From the data underneath, reproduce exactly the stretch that begins at the line with "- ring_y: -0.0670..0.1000" and ends after the line with "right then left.".

>>>

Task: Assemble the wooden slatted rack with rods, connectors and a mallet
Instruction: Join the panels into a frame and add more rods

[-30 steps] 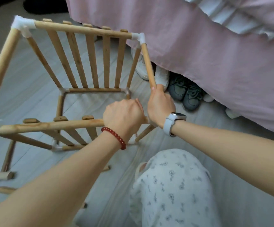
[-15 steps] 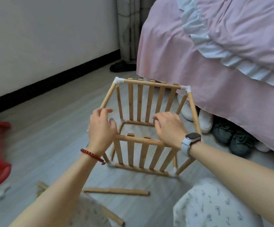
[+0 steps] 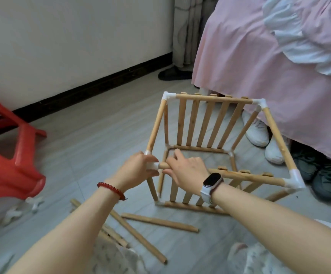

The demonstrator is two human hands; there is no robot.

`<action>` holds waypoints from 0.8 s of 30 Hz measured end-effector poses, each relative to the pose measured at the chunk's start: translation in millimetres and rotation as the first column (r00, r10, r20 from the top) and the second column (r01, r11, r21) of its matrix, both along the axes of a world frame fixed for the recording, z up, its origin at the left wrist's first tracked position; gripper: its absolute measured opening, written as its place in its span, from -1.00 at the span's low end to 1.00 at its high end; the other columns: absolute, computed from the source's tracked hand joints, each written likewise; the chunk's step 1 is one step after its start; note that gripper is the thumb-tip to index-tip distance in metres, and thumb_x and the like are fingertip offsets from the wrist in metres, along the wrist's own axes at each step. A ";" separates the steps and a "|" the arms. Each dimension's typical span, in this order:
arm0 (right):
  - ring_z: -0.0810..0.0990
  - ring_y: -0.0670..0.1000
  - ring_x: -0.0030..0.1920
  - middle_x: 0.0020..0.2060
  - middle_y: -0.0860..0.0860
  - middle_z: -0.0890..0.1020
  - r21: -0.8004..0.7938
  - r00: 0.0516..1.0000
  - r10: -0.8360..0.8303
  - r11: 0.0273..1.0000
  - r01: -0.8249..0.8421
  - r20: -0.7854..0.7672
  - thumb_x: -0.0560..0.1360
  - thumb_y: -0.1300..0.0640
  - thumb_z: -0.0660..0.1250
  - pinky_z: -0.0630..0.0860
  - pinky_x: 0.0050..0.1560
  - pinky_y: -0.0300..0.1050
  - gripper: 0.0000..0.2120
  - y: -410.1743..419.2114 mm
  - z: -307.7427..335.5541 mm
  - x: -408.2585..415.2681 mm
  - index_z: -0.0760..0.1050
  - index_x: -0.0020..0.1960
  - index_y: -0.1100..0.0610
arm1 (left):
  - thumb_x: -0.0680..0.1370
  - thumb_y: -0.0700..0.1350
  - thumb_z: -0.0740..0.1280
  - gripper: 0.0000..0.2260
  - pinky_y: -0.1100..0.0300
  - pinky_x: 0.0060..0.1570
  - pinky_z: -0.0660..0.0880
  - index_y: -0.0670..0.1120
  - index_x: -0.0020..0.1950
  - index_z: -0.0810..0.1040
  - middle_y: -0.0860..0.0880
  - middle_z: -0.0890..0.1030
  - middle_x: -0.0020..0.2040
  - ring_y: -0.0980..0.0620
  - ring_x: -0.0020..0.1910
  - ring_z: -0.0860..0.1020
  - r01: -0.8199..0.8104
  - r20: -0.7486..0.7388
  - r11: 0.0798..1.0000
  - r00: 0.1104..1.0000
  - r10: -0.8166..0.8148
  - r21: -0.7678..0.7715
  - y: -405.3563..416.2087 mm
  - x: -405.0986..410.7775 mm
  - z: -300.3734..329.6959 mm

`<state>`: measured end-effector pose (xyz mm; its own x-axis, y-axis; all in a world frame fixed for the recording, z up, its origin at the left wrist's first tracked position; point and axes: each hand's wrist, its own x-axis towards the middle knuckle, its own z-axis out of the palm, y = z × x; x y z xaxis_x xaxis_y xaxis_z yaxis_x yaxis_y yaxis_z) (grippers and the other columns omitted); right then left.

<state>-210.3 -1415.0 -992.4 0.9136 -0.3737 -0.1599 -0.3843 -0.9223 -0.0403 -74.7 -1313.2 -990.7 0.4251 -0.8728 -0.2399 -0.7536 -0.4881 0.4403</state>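
Off to the left of the fingers, a red plastic stool (image 3: 12, 167) is lying tipped on the floor (image 3: 93, 131), with spare white connectors (image 3: 22, 209) just below it. The left hand (image 3: 136, 172) is reaching forward with its forearm stretched out, its fingers (image 3: 150, 158) wrapping the white corner connector (image 3: 153, 166) at the near left top corner of the wooden slatted rack (image 3: 210, 147), which is standing on the floor beside the pink-covered bed (image 3: 269, 76). Touching it on the right, the right hand (image 3: 188, 171), wrist bent and wearing a smartwatch (image 3: 212, 181), is pinching the end of the near top rod (image 3: 245, 176) right where it enters that connector. The step in hand seems to be seating this rod in its socket; the next move probably calls for pushing the two together along the rod's line while the left hand is bracing the corner. Below the fingers, loose rods (image 3: 158, 222) are lying on the floor. No mallet is showing.
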 end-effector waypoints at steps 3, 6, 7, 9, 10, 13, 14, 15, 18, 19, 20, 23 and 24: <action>0.38 0.08 -0.27 0.07 0.06 0.37 0.053 1.000 -0.005 0.999 0.005 -0.005 0.61 -0.13 0.05 0.29 -0.26 -0.04 -0.66 -6.1 1.8 -10.6 0.35 0.17 0.12 | 0.49 -0.08 0.42 -0.68 0.22 -0.11 0.33 -0.05 0.23 0.56 -0.02 0.47 -0.09 -0.03 -0.07 0.47 0.034 0.017 0.997 0.999 -0.033 -0.071 1.7 -14.6 -0.3; 0.37 0.05 -0.27 0.01 0.03 0.34 0.180 1.000 0.027 0.983 -0.023 -0.016 0.61 -0.05 0.12 0.26 -0.24 -0.06 -0.73 -9.4 7.3 -19.0 0.38 0.14 0.12 | 0.54 -0.05 0.34 -0.59 0.19 0.04 0.40 0.00 0.39 0.42 -0.06 0.57 0.06 -0.06 0.11 0.52 0.091 -0.068 0.996 0.993 -0.092 -0.024 4.6 -15.8 -2.1; 0.37 0.04 -0.27 -0.01 0.00 0.32 0.218 0.999 0.034 0.975 -0.029 -0.020 0.61 -0.02 0.13 0.26 -0.23 -0.07 -0.76 -9.8 9.0 -21.7 0.40 0.15 0.12 | 0.57 -0.05 0.31 -0.58 0.16 0.11 0.42 0.00 0.43 0.37 -0.08 0.60 0.09 -0.06 0.14 0.53 0.107 -0.138 0.994 0.985 -0.107 -0.007 6.2 -14.5 -2.7; 0.37 0.03 -0.26 -0.04 -0.03 0.28 0.250 0.999 0.041 0.968 -0.034 -0.024 0.61 0.02 0.14 0.26 -0.21 -0.08 -0.78 -9.6 11.0 -27.2 0.41 0.16 0.11 | 0.61 -0.04 0.22 -0.61 0.15 0.13 0.45 0.01 0.45 0.35 -0.12 0.62 -0.04 -0.03 0.08 0.56 0.109 -0.276 0.994 0.956 -0.101 0.012 8.2 -14.0 -1.3; 0.38 0.04 -0.25 -0.05 -0.03 0.27 0.248 0.999 0.041 0.968 -0.034 -0.023 0.61 0.02 0.14 0.26 -0.21 -0.08 -0.78 -9.1 11.4 -29.2 0.42 0.17 0.11 | 0.62 -0.03 0.19 -0.63 0.17 0.07 0.47 0.01 0.43 0.37 -0.10 0.58 -0.14 0.02 -0.02 0.56 0.095 -0.339 0.995 0.937 -0.083 0.018 8.3 -15.1 0.5; 0.37 0.04 -0.26 -0.05 -0.03 0.27 0.225 1.000 0.023 0.974 -0.020 -0.012 0.61 0.02 0.12 0.28 -0.19 -0.06 -0.76 -8.1 11.8 -32.0 0.43 0.17 0.10 | 0.63 -0.04 0.18 -0.69 0.22 -0.06 0.42 0.00 0.36 0.47 -0.11 0.51 -0.15 0.05 -0.19 0.51 0.055 -0.408 0.998 0.912 -0.036 0.034 3.2 -18.0 3.2; 0.37 0.05 -0.26 -0.05 -0.03 0.27 0.224 1.000 0.015 0.975 -0.012 -0.011 0.62 0.02 0.12 0.28 -0.18 -0.05 -0.76 -7.3 11.3 -32.9 0.43 0.17 0.11 | 0.62 -0.04 0.20 -0.71 0.20 -0.02 0.42 0.00 0.33 0.49 -0.09 0.54 -0.05 0.00 -0.07 0.54 0.042 -0.404 0.998 0.914 -0.022 0.040 1.7 -19.3 3.2; 0.37 0.05 -0.26 -0.05 -0.03 0.26 0.224 1.000 0.010 0.975 -0.008 -0.007 0.61 0.01 0.12 0.28 -0.18 -0.05 -0.76 -6.9 10.7 -32.8 0.43 0.17 0.11 | 0.62 -0.03 0.21 -0.72 0.18 0.03 0.42 0.01 0.31 0.51 -0.08 0.57 0.00 -0.06 0.05 0.54 0.029 -0.398 0.998 0.918 -0.008 0.047 0.6 -19.8 3.3; 0.40 0.06 -0.25 -0.07 -0.05 0.24 0.217 1.000 -0.005 0.976 0.005 0.000 0.61 0.01 0.14 0.31 -0.17 -0.04 -0.76 -4.9 9.9 -34.9 0.43 0.16 0.11 | 0.61 -0.03 0.22 -0.73 0.14 0.10 0.40 0.00 0.29 0.52 -0.16 0.57 0.12 -0.13 0.20 0.48 0.017 -0.396 0.995 0.918 0.023 0.098 -2.5 -24.1 6.0; 0.41 0.06 -0.25 -0.07 -0.05 0.24 0.211 1.000 -0.007 0.977 0.007 0.001 0.61 0.01 0.14 0.31 -0.17 -0.04 -0.77 -4.5 9.7 -35.8 0.43 0.16 0.11 | 0.61 -0.03 0.22 -0.73 0.11 0.14 0.40 0.00 0.29 0.52 -0.18 0.56 0.13 -0.13 0.22 0.48 0.020 -0.396 0.993 0.918 0.029 0.118 -3.9 -25.1 7.4; 0.41 0.06 -0.25 -0.06 -0.05 0.24 0.206 1.000 -0.009 0.978 0.009 0.001 0.61 0.01 0.13 0.32 -0.17 -0.04 -0.77 -3.7 9.9 -37.0 0.44 0.16 0.11 | 0.61 -0.03 0.22 -0.72 0.07 0.18 0.39 -0.02 0.29 0.52 -0.16 0.55 0.11 -0.13 0.21 0.47 0.023 -0.397 0.990 0.917 0.033 0.137 -4.8 -25.8 9.0; 0.40 0.06 -0.25 -0.02 -0.01 0.30 0.196 1.000 -0.010 0.981 0.006 0.019 0.61 0.01 0.13 0.36 -0.16 -0.03 -0.76 -1.6 9.6 -37.6 0.44 0.16 0.11 | 0.61 -0.03 0.23 -0.73 0.09 0.21 0.37 -0.03 0.29 0.52 0.03 0.50 0.00 0.02 0.09 0.46 0.039 -0.408 0.985 0.912 0.033 0.169 -6.7 -23.1 13.5; 0.40 0.05 -0.26 0.01 0.01 0.32 0.194 1.000 -0.008 0.981 0.003 0.025 0.61 0.01 0.13 0.35 -0.17 -0.03 -0.76 -1.3 9.6 -37.6 0.44 0.16 0.12 | 0.61 -0.04 0.23 -0.73 0.10 0.22 0.37 -0.03 0.29 0.51 0.08 0.48 -0.02 0.06 0.09 0.45 0.045 -0.412 0.983 0.911 0.032 0.175 -7.6 -21.7 13.9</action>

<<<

▶ Exercise result
  - ring_y: -0.0670..0.1000
  - ring_x: -0.0030..0.1920
  - middle_x: 0.0020..0.2060
  - middle_y: -0.0860..0.0860
  - middle_z: -0.0890..0.1020
  - r21: -0.8004..0.7938
  - r00: 0.0516..1.0000
  - r10: -0.8360..0.8303
  - r11: 0.0273..1.0000
  - r01: -0.8249..0.8421
  - r20: -0.7854..0.7672
  - thumb_x: -0.0560..0.1360
  - thumb_y: -0.1300..0.0640
  - thumb_z: -0.0660..0.1250
  - pinky_z: -0.0630..0.0860
  - pinky_x: 0.0050..0.1560
  - pinky_y: -0.0300..0.1050
  - gripper: 0.0000..0.2120
  - y: -410.1743..419.2114 mm
  - z: -307.7427..335.5541 mm
  - x: -408.2585..415.2681 mm
  - index_z: -0.0760..0.1050
  - index_x: -0.0020..0.1960
  - index_y: -0.1100..0.0610
arm1 (left):
  - thumb_x: -0.0680..0.1370
  - thumb_y: -0.0700..0.1350
  - thumb_z: -0.0740..0.1280
  - gripper: 0.0000..0.2260
  - pinky_y: -0.1100..0.0300
  - pinky_x: 0.0060..0.1570
  - pinky_z: -0.0660..0.0880
  - index_y: -0.0670..0.1120
  - index_x: -0.0020..0.1950
  - index_z: -0.0810..0.1040
  - middle_y: -0.0860..0.0880
  - middle_z: -0.0890..0.1030
  - middle_x: -0.0020..0.2040
  - ring_y: -0.0980..0.0620
  - ring_x: -0.0020..0.1910
  - ring_z: -0.0860..0.1020
  - r01: -0.8199..0.8104
  - r20: -0.7486..0.7388
  - r11: 0.0798..1.0000
  - r00: 0.1104..1.0000
  - r10: -0.8166..0.8148
  - r21: -0.7678..0.7715
  - y: -405.3563..416.2087 mm
  - x: -405.0986..410.7775 mm
  - z: -300.3734..329.6959 mm

`<state>`: measured end-effector pose (xyz mm; its own x-axis, y-axis; all in a world frame fixed for the recording, z up, its origin at the left wrist's first tracked position; point and axes: each hand's wrist, its own x-axis towards the middle knuckle, its own z-axis out of the palm, y = z × x; x y z xaxis_x xaxis_y xaxis_z yaxis_x yaxis_y yaxis_z) (grippers and the other columns omitted); right then left.

No further output remains.